§ **Required work**
Every line containing the word "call" is to be copied from the data below.

§ **Input data**
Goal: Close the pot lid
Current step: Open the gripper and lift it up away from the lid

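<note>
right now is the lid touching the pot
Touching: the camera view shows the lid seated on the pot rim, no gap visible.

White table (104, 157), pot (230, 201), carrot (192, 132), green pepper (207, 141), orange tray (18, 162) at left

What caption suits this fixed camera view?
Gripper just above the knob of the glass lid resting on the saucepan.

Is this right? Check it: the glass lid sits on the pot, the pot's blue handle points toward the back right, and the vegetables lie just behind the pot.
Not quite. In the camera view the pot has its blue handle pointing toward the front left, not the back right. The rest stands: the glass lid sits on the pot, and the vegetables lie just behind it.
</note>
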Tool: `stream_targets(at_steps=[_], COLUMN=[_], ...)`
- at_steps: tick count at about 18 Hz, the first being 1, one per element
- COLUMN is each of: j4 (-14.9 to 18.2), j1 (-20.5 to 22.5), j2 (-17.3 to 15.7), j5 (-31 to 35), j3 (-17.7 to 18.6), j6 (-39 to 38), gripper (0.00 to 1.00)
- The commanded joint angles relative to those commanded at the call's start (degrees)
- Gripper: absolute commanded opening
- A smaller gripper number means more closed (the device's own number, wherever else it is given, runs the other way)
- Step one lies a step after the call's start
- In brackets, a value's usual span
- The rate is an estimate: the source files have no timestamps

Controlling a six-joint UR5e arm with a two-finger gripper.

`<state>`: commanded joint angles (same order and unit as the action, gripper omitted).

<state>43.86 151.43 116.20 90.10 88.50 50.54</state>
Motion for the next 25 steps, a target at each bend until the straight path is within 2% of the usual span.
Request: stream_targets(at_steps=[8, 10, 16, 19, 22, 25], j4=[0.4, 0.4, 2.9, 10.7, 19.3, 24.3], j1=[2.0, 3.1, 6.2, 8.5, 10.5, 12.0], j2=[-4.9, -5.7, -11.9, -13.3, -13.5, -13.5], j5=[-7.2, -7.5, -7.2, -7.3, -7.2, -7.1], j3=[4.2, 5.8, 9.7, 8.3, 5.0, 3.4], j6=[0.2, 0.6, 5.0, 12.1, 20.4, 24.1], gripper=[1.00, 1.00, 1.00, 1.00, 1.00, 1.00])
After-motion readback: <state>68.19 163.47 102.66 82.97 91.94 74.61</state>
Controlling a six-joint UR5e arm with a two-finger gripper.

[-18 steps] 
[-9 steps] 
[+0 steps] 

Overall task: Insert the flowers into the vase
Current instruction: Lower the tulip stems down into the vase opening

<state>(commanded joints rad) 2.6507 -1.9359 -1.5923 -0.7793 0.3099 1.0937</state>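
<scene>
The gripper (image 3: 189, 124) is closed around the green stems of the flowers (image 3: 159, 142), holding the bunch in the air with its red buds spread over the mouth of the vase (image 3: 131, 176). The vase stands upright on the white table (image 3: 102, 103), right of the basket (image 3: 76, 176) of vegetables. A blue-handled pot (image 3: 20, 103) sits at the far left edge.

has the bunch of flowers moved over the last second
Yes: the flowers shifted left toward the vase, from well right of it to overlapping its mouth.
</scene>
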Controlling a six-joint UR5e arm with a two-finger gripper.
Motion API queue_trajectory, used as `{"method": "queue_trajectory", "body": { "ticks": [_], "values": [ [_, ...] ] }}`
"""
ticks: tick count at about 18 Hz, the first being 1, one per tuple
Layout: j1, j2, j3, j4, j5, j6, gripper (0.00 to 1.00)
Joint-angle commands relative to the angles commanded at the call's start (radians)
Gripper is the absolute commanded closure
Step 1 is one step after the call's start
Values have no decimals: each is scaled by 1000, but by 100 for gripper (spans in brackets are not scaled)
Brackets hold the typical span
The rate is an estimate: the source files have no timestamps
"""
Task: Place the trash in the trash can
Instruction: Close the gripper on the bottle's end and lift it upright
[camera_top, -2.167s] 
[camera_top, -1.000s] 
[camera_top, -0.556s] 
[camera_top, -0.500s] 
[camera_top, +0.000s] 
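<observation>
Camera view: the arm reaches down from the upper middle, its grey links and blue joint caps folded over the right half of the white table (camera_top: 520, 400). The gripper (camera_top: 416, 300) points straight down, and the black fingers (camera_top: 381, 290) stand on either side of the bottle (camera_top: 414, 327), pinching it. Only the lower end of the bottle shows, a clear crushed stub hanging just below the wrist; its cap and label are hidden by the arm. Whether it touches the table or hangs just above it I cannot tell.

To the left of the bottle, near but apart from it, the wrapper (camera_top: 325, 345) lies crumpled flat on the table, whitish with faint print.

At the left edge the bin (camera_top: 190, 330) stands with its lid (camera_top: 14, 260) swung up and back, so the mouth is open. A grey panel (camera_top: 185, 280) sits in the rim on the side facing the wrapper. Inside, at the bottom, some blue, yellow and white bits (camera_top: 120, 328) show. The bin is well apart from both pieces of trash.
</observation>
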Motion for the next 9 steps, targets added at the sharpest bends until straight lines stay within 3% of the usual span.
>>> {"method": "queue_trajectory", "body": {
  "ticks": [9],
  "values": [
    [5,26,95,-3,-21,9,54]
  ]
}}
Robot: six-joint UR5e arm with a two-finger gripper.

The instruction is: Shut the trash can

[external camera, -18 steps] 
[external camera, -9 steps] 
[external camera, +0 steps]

§ **Finished task**
- The commanded joint angles relative to those commanded at the call's start (degrees)
- Step one lies a step after the call's start
Joint-angle commands relative to the angles commanded at the call's start (radians)
Step 1 is one step after the call's start

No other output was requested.